After the bouillon is dissolved, add in all of your potatoes. Don't just pour them in though, first of all we don't want the water they have been sitting in all this time, and we also don't want to splash the hot chicken broth everywhere. Instead, carefully spoon the potatoes into the pot.
Once all of the potatoes are in the broth, add the kale, red pepper flakes, black pepper, oregano, and parsley. Then, boil the potatoes. The time required to cook the potatoes depends on your potatoes and how aggressively you boil them, the best way to know when they are done is not to time them, instead, ever so often, take out a potato medallion and poke it with a knife. The knife should go in with just a little resistance. You could also just wait a minute for the potato piece to cool and eat it.
Step 7: Add Everything Else and Tweak
The soup is just about done! Once the potatoes are nice and tender, add the sausage to the pot. Then, heat the mixture just until the sausage has been reheated, then, turn the heat down to low and add the heavy cream (1 cup). Mix the soup together until everything is well blended.

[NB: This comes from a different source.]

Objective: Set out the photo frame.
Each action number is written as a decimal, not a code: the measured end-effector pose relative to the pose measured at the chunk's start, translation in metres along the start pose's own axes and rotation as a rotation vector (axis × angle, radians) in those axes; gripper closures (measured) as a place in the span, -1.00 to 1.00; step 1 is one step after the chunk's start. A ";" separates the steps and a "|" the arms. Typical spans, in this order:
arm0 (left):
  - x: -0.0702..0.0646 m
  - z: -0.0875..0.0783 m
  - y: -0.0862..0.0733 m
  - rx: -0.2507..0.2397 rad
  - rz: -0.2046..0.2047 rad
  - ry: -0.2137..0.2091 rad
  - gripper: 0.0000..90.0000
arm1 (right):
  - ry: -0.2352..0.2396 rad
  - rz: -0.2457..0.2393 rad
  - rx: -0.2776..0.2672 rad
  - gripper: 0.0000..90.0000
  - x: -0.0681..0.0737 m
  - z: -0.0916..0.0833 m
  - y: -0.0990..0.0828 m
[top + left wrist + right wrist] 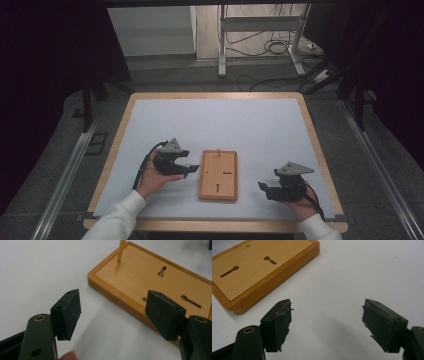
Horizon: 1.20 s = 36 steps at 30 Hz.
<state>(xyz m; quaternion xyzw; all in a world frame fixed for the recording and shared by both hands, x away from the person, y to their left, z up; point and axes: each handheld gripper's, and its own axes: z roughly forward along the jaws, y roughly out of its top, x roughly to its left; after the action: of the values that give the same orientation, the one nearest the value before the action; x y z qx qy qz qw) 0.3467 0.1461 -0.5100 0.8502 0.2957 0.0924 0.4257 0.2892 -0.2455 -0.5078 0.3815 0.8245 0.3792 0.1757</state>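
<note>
A flat wooden board point(218, 175) with keyhole slots lies on the white table top point(215, 125), a thin upright peg point(218, 150) at its far end. My left gripper point(192, 168) hovers just left of the board, open, nothing between its jaws. In the left gripper view the board point(150, 277) and its peg point(121, 251) lie close ahead, the right pad point(163, 313) over the board's near edge. My right gripper point(264, 190) stands open to the right of the board, empty. The right gripper view has the board point(259, 267) at upper left, beyond the gripper point(327, 322).
The table has a wooden rim point(320, 150) around the white surface. Beyond its far edge are a metal stand point(222, 45) and cables point(270, 47) on the floor. Dark curtains hang on both sides. A white sleeve point(117, 217) enters at bottom left.
</note>
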 end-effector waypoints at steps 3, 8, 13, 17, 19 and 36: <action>-0.001 0.005 0.007 -0.011 0.001 -0.006 -0.39 | -0.002 -0.002 -0.002 -0.48 0.004 -0.002 -0.001; -0.002 0.013 0.016 -0.027 0.016 -0.021 -0.39 | -0.007 -0.019 0.000 -0.48 0.009 -0.004 -0.003; -0.002 0.023 0.020 -0.018 0.027 -0.030 -0.39 | -0.015 -0.040 -0.001 -0.48 0.011 -0.004 -0.002; -0.002 0.027 0.023 -0.017 0.034 -0.027 -0.39 | -0.026 -0.041 -0.017 -0.48 0.010 -0.004 -0.002; -0.002 0.028 0.024 -0.017 0.041 -0.031 -0.39 | -0.030 -0.041 -0.020 -0.48 0.010 -0.004 -0.002; -0.013 0.055 0.037 -0.010 0.086 -0.054 -0.36 | -0.045 -0.066 -0.016 -0.48 0.010 0.000 -0.003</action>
<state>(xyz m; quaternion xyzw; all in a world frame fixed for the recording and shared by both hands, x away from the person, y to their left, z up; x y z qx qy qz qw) 0.3746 0.0846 -0.5146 0.8621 0.2468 0.0892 0.4335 0.2807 -0.2394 -0.5102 0.3611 0.8295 0.3708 0.2099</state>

Then, give the soup a little taste. You might be perfectly happy with the taste, in which case you are done. But, you might also find that you want the soup to have a bit more salt, or a little more spiciness. One of the best parts about making soup is experimenting with it. Feel free to add any other ingredients you want. Many people, and also the restaurant, Olive Garden, add bacon to this soup. I tend not to in an effort to keep the soup just a bit more healthful, but bacon can add a nice new dimension to the flavor.
Step 8: Serve and Enjoy
Congratulations, all your hard work has paid off and now it is time to eat! Just use a ladle to dish out the soup and enjoy. This soup goes very well with some nice yeast rolls or garlic bread sticks. Thanks for reading!